MORE: Anne Hathaway is a pretty kitty

The Bigger Picture: Emma and Dexter couldn't be more different. So it's evident from their almost-intimate first encounter and their vow to just be buds that they're destined to fall in love. It's the oldest rom-com trick in the book—or in this case, David Nicholls' bestselling novel. But this bittersweet adaptation makes their two decades of foreplay (mostly) worth the wait.

Emma is a working-class girl with writerly aspirations, but a cynical lack of confidence. Dexter is a wealthy, cocksure cad with a taste for women and booze. Somehow Em and Dex click, at least as BFFs.

Starting on the night of their college graduation, July 15, 1988, Day checks in with Em and Dex every subsequent July 15th. Their lives are usually out of synch: While she works a crap job and suffers a passionless relationship, he's a TV star and married man. Then when Em finds love and success as an author in Paris, London-living Dex sinks his family and career. Eventually, kismet kicks in as these crazy, stupid lovers realize what we've known since scene one.
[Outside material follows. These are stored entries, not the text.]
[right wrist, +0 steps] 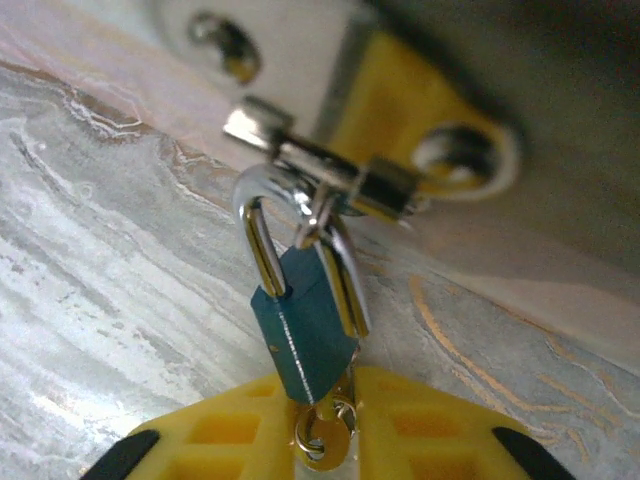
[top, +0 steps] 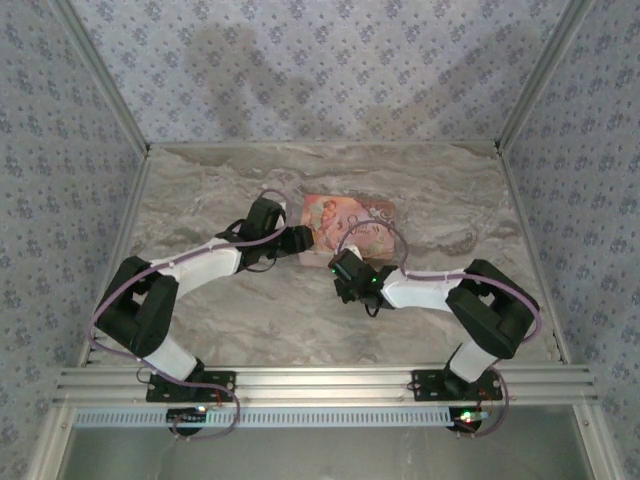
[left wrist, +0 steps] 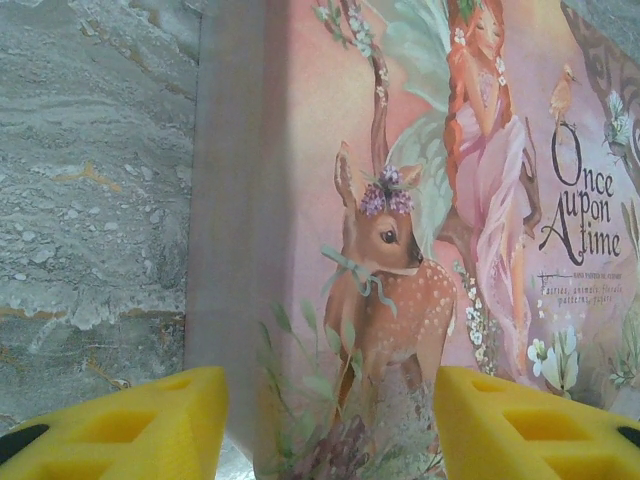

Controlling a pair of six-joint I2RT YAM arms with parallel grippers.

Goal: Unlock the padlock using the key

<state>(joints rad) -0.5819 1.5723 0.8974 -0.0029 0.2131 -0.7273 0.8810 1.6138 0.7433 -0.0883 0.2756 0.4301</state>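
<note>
While I stand by the worktop point(left wrist: 90, 200), the left pincer point(left wrist: 330, 400) hangs over the left-hand edge of the flat pink box point(left wrist: 420, 200), the one with the fawn and the red-haired fairy on its lid. Its yellow fingers point(left wrist: 150, 430) are set wide apart: one sits over the marbled surface beside the box, the other over the lid, so the box's edge runs up between them. Whether either finger touches the box, I cannot tell.

Over on the right, the right pincer point(right wrist: 340, 420) has its jaws drawn narrow, with the small gold key point(right wrist: 322, 440) pinched between them. The key sits at the bottom end of the padlock point(right wrist: 303, 335), a little blue body with a silver shackle point(right wrist: 255, 215). That shackle is looped through the metal clasp point(right wrist: 340, 180) on the near side of the box, and the lock hangs from it, tilted, just above the worktop. How far the key sits inside the lock is hidden by the lock body.

From above, both arms reach in towards the box at the middle of the worktop, the left from its left side and the right at its near edge.
</note>
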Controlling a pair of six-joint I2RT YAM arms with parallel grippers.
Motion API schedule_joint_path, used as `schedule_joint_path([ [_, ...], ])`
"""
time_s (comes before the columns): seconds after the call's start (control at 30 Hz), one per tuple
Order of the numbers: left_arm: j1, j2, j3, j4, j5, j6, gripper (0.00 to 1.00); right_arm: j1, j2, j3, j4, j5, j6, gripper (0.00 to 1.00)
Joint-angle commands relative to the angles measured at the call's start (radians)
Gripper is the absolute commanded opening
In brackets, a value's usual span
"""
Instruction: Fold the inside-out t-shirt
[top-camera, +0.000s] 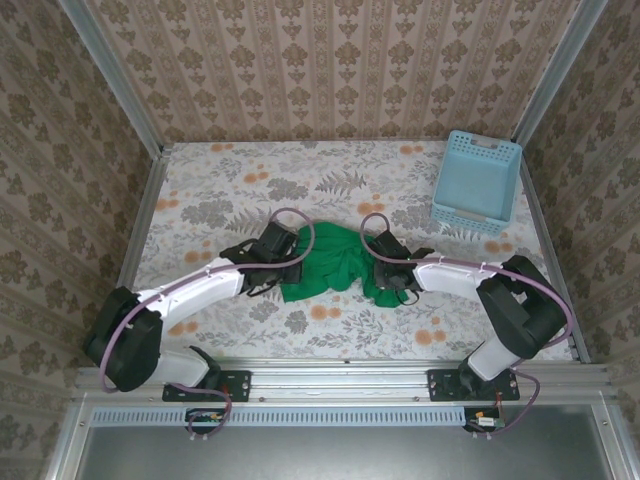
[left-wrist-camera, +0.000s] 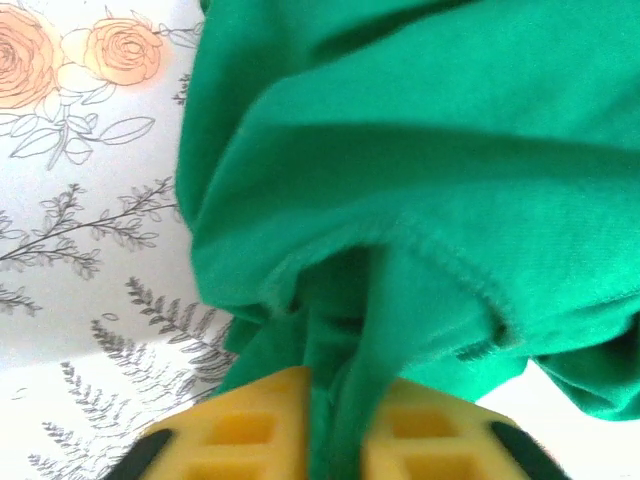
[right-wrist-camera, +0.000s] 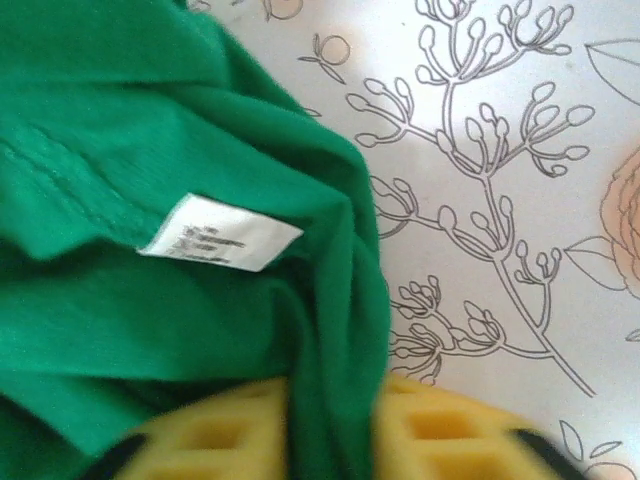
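On the flowered table (top-camera: 230, 170) one green t-shirt (top-camera: 335, 265) lies bunched in the middle, well apart from one blue basket (top-camera: 468, 213) at the far right. There are two grippers: the left gripper (left-wrist-camera: 335, 440) and the right gripper (right-wrist-camera: 335, 430) each clench a thin fold of the shirt. Such slim pinches may slip on lifting, or the bunch may twist rather than spread. One white label (right-wrist-camera: 220, 232) shows.
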Motion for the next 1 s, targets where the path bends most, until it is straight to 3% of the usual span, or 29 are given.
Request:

Perhaps the same-time-next-year device worked better in the book, but here it's unnecessarily gimmicky and forces the film to account for each year, instead of conflating events. Plus, the onscreen treatment of dates, though playful at first, gets precious and distracting.

Hathaway, with her doe eyes and shaky British accent, develops a warm rapport with charmer Sturgess. Their easy chemistry makes it credible that these characters would keep circling back to each other, despite the ups and downs and near-misses. And their snappy banter prevents key moments from getting soaked in sap and sentimentality.

Though far from perfection, this is still one fine Day.

The 180—a Second Opinion: Can we please have a moratorium on scenes featuring a new dad trying to quiet/entertain a crying baby? It's not endearing—it's as grating as the toddler's tantrum.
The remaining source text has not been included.